=== EXERCISE BRIEF ===
In the listing below, count the lines with "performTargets" and report only the figure.

=== AVAILABLE DATA ===
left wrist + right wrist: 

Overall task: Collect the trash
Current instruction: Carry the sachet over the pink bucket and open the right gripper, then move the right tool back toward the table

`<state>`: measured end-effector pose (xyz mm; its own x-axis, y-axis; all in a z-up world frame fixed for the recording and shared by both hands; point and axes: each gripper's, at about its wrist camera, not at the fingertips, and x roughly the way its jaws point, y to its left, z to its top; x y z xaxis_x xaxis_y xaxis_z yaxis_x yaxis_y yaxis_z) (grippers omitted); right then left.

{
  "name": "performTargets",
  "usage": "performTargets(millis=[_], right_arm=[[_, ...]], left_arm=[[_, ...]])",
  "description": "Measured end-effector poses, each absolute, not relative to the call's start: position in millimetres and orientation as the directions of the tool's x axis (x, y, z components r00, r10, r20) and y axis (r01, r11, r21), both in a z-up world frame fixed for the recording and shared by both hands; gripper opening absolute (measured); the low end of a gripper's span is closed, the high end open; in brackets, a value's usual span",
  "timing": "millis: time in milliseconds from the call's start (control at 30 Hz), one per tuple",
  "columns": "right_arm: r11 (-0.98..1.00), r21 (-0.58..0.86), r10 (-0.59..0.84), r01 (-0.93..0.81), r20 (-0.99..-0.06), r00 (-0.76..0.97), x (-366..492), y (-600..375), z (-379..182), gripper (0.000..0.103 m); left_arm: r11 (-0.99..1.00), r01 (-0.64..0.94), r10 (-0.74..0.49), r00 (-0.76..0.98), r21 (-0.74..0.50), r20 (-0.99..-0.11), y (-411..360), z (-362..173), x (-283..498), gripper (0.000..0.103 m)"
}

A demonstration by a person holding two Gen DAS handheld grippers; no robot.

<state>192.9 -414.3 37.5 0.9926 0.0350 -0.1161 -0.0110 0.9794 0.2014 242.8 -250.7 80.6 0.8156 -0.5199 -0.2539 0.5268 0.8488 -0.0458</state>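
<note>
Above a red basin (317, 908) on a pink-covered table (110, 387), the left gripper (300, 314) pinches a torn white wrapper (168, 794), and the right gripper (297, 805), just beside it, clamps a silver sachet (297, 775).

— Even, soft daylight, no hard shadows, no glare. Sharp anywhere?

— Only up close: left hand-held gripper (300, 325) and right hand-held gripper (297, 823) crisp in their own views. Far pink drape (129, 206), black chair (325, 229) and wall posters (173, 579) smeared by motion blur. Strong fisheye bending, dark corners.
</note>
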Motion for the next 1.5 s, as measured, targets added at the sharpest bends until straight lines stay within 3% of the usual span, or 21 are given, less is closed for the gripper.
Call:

=== EXERCISE RESPONSE ===
2